We often hear that, but this time, with the full plans revealed for what will be called the Camden-Kershaw County Visitors Center, we believe it will actually be true.

As detailed in today’s top story, the city of Camden and Central Carolina Technical College (CCTC), along with numerous other partners in Kershaw County and at the state and national level, plan to break ground sometime this spring on a three-building, truly regional visitors center.

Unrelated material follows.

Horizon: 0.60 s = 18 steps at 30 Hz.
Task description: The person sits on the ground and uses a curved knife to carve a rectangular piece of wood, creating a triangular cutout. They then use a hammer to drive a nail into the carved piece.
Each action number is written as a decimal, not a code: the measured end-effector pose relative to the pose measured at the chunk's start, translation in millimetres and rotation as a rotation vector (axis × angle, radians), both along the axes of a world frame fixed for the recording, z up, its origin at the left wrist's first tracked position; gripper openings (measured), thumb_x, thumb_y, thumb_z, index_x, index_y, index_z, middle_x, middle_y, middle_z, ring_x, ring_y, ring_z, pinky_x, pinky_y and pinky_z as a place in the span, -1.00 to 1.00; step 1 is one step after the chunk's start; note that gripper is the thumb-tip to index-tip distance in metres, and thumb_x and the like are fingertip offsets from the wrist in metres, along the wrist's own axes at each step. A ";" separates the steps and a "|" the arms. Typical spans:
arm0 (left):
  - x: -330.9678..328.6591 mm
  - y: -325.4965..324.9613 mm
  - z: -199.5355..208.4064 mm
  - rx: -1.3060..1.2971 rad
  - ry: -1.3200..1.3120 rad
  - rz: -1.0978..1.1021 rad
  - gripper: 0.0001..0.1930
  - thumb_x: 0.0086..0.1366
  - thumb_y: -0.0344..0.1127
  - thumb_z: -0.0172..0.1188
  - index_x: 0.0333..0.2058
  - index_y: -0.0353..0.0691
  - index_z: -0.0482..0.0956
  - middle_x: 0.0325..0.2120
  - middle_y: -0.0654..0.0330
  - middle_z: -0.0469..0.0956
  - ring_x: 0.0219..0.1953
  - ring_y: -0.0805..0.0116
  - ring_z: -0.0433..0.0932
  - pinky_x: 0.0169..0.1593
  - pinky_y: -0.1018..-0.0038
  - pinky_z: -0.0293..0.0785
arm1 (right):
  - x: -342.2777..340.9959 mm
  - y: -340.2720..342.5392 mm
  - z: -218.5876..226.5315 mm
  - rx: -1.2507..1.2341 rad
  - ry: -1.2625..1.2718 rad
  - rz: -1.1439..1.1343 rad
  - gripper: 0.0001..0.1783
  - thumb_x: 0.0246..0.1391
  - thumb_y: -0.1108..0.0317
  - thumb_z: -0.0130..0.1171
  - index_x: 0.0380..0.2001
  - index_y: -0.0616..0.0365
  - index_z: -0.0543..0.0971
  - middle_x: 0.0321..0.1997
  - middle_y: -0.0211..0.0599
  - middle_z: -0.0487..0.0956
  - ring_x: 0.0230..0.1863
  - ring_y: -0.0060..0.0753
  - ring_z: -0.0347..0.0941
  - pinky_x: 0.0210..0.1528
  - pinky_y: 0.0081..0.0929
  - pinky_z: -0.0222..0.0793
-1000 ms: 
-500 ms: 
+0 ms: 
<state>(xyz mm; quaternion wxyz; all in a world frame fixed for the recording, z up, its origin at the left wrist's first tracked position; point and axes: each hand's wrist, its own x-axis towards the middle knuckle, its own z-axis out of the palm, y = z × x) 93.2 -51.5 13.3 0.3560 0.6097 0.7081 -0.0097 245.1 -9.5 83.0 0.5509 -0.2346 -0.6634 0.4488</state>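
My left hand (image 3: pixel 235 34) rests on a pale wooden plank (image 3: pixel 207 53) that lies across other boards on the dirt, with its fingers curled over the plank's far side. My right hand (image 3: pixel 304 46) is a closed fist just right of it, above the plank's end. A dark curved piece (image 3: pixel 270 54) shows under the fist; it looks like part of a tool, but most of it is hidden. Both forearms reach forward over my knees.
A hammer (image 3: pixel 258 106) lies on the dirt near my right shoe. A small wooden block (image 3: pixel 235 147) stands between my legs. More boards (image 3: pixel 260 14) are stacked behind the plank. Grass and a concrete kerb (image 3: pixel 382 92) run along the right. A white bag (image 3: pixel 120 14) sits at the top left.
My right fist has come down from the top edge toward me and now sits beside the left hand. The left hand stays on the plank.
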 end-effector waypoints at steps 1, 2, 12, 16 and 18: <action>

Building “No. 1,” if you will, will be the actual visitors center, filled with exhibits and other information about Camden and Kershaw County’s history, with emphasis on the Revolutionary War period, as well as Native and African-American history. Staff, including CCTC students, will help interpret those exhibits, but, just as importantly, guide them toward visiting sites across the county -- including Elgin, Bethune, Liberty Hill and our other communities -- and beyond. This will tie Camden and Kershaw County to the whole of the Southern Campaign, including the nascent Liberty Trail between Charleston and the Upstate. That staff would also direct them to our shops, restaurants, hotels, parks and other local amenities.

As State Sen. Vincent Sheheen -- the man Kershaw County should most thank for making this dream a reality -- so aptly put it Friday, people interested in the Southern Campaign and the Revolutionary War are “going to have to come here. They’re going to have to check that box.”

The second building will be, primarily, CCTC’s to use, although it will be open to others for a variety of purposes. Essentially, a classroom/meeting/tour facility with a full kitchen, it will be a true multi-purpose facility, something Sheheen said is “desperately needed” here. We wholeheartedly agree.

The third building will be an open-air market, primarily for area residents to use in a variety of ways. There will also be a courtyard nestled between the three buildings and generous parking, including space for tour buses.

The designs for the visitors center and market buildings are based on ones from Camden’s early history. The visitors center will be built to mimic an old tavern from the 1770s that was torn down in 1958; the open-air market will be similar to one at the foot of the Clock Tower when it stood across from the Robert Mills Courthouse. This is perfect, in our opinion, giving visitors a taste of what the rest of Camden and Kershaw County have to offer.

If you get a sense that we are excited, you’re not wrong. Think of what else is happening and has already happened along Broad Street and throughout downtown Camden. During the past few years the area has seen the installation of wayfinding and other signage and the complete renovations of Rhame Arena and Zemp Stadium. The city is poised to take over and refurbish the Robert Mills Courthouse. And, directly across the street from the future visitors center, contractors are preparing the former site of Shirley’s Taxidermy for construction of a nursing/memory care center to be operated by Affinity Living Group.

All of that will, in about a year’s time, will be anchored by the new visitors center. Imagine being a newcomer to the area and getting off I-20 at the very well-lit Exit 98 with its restaurants and hotels. Once you pass the gas station at Black River Road, you are taken back in time over the swampy area of Big Pine Tree Creek.

And then, as the trees suddenly thin out, you are greeted by the Camden-Kershaw County Visitors Center, welcoming you to the city, county and beyond.

So, a huge thank you to Sen. Sheheen for bringing together everyone involved in this massive collaboration. There is no doubt in our minds that this will be a game changer -- and a major one at that -- bringing thousands, perhaps tens of thousands, of visitors to Camden and Kershaw County. These visitors will avail themselves of everything we have to offer.

That could entice even more business and industry to locate here. And who knows -- perhaps visitors will turn into neighbors, coming to love our communities as much as those who live here already do.